Exercise objective. The entries are to be printed again word for word, but no picture may appear.

Information provided.

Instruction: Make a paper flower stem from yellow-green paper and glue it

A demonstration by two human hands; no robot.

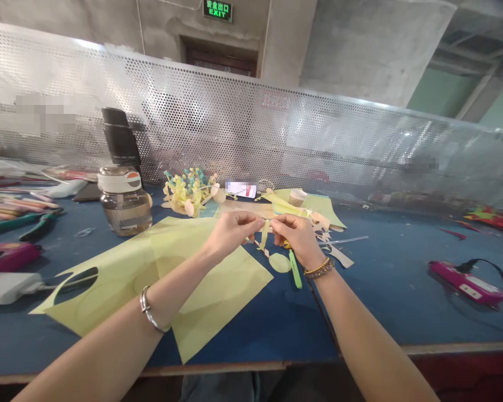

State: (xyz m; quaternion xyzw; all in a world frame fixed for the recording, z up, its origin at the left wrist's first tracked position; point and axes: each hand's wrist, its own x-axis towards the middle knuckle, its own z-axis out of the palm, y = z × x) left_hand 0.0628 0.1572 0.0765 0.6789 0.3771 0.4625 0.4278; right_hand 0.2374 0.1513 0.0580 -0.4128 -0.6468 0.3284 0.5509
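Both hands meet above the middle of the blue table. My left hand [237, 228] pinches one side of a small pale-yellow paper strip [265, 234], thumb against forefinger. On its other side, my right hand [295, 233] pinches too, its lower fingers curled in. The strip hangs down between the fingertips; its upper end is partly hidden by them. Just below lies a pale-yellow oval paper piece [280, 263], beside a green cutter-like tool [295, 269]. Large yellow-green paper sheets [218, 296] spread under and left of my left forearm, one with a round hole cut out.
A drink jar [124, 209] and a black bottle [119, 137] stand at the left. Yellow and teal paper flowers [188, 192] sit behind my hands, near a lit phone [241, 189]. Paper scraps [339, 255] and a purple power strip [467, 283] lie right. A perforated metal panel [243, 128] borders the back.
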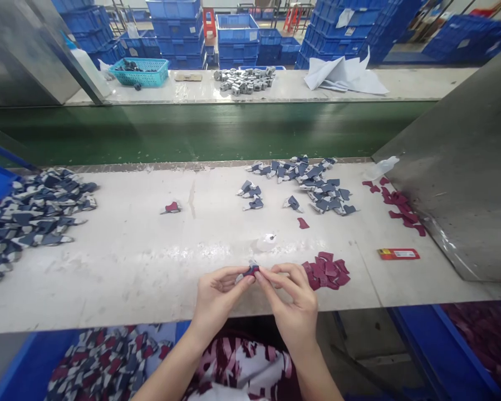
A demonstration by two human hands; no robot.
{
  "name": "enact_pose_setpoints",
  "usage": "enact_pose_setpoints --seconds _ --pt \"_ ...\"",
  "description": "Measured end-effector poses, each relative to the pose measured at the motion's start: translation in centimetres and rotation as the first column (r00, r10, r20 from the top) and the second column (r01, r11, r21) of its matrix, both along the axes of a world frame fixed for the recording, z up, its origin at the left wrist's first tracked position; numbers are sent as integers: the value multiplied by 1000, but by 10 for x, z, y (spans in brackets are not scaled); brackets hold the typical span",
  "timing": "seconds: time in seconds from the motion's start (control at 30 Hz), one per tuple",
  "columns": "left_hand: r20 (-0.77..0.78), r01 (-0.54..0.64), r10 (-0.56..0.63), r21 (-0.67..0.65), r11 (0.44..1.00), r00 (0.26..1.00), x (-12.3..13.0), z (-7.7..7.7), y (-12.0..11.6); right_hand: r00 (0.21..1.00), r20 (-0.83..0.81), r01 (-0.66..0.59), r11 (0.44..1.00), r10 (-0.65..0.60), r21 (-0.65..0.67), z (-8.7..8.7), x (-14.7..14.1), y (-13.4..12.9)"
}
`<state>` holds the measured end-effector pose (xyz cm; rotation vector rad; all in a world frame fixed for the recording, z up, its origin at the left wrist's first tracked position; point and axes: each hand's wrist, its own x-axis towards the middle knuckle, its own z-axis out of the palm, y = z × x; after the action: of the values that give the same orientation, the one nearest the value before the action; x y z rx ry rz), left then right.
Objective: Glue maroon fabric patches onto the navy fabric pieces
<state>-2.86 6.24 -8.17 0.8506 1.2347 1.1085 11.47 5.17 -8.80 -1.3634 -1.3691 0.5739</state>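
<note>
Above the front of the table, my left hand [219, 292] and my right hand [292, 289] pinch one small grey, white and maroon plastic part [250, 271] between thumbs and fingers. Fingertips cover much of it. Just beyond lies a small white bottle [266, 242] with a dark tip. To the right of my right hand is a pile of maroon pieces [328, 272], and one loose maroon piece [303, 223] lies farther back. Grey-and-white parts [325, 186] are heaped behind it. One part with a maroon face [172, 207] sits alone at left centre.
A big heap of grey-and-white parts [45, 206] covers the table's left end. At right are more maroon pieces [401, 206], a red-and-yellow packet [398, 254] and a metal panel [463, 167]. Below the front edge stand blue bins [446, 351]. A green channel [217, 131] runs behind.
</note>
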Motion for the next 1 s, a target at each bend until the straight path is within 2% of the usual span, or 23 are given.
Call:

Result below.
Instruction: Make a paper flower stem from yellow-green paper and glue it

A demonstration by two human hands; no robot.


State: (xyz m; quaternion xyzw; all in a world frame fixed for the recording, z up, its origin at the left wrist's first tracked position; point and axes: each hand's wrist, its own x-axis towards the middle knuckle, its own z-axis out of the palm, y = z × x) left_hand 0.0628 0.1572 0.0765 0.6789 0.3771 0.4625 0.4278; right_hand 0.2374 0.1513 0.0580 -0.4128 -0.6468 0.3284 0.5509
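Both hands meet above the middle of the blue table. My left hand [237, 228] pinches one side of a small pale-yellow paper strip [265, 234], thumb against forefinger. On its other side, my right hand [295, 233] pinches too, its lower fingers curled in. The strip hangs down between the fingertips; its upper end is partly hidden by them. Just below lies a pale-yellow oval paper piece [280, 263], beside a green cutter-like tool [295, 269]. Large yellow-green paper sheets [218, 296] spread under and left of my left forearm, one with a round hole cut out.
A drink jar [124, 209] and a black bottle [119, 137] stand at the left. Yellow and teal paper flowers [188, 192] sit behind my hands, near a lit phone [241, 189]. Paper scraps [339, 255] and a purple power strip [467, 283] lie right. A perforated metal panel [243, 128] borders the back.
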A demonstration by two human hands; no robot.
{
  "name": "enact_pose_setpoints",
  "usage": "enact_pose_setpoints --seconds _ --pt \"_ ...\"",
  "description": "Measured end-effector poses, each relative to the pose measured at the motion's start: translation in centimetres and rotation as the first column (r00, r10, r20 from the top) and the second column (r01, r11, r21) of its matrix, both along the axes of a world frame fixed for the recording, z up, its origin at the left wrist's first tracked position; numbers are sent as integers: the value multiplied by 1000, but by 10 for x, z, y (spans in brackets are not scaled); brackets hold the typical span",
  "timing": "seconds: time in seconds from the motion's start (control at 30 Hz), one per tuple",
  "columns": "left_hand: r20 (-0.77..0.78), r01 (-0.54..0.64), r10 (-0.56..0.63), r21 (-0.67..0.65), r11 (0.44..1.00), r00 (0.26..1.00), x (-12.3..13.0), z (-7.7..7.7), y (-12.0..11.6); right_hand: r00 (0.21..1.00), r20 (-0.83..0.81), r01 (-0.66..0.59), r11 (0.44..1.00), r10 (-0.65..0.60), r21 (-0.65..0.67), z (-8.7..8.7), x (-14.7..14.1), y (-13.4..12.9)"
}
`<state>` holds the measured end-effector pose (xyz cm; rotation vector rad; all in a world frame fixed for the recording, z up, its origin at the left wrist's first tracked position; point and axes: each hand's wrist, its own x-axis towards the middle knuckle, its own z-axis out of the palm, y = z × x; after the action: of the values that give the same orientation, the one nearest the value before the action; x y z rx ry rz), left then right.
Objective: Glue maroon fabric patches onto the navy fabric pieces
<state>-2.86 6.24 -8.17 0.8506 1.2347 1.1085 11.47 5.17 -8.80 -1.3634 -1.3691 0.5739</state>
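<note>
Above the front of the table, my left hand [219, 292] and my right hand [292, 289] pinch one small grey, white and maroon plastic part [250, 271] between thumbs and fingers. Fingertips cover much of it. Just beyond lies a small white bottle [266, 242] with a dark tip. To the right of my right hand is a pile of maroon pieces [328, 272], and one loose maroon piece [303, 223] lies farther back. Grey-and-white parts [325, 186] are heaped behind it. One part with a maroon face [172, 207] sits alone at left centre.
A big heap of grey-and-white parts [45, 206] covers the table's left end. At right are more maroon pieces [401, 206], a red-and-yellow packet [398, 254] and a metal panel [463, 167]. Below the front edge stand blue bins [446, 351]. A green channel [217, 131] runs behind.
</note>
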Motion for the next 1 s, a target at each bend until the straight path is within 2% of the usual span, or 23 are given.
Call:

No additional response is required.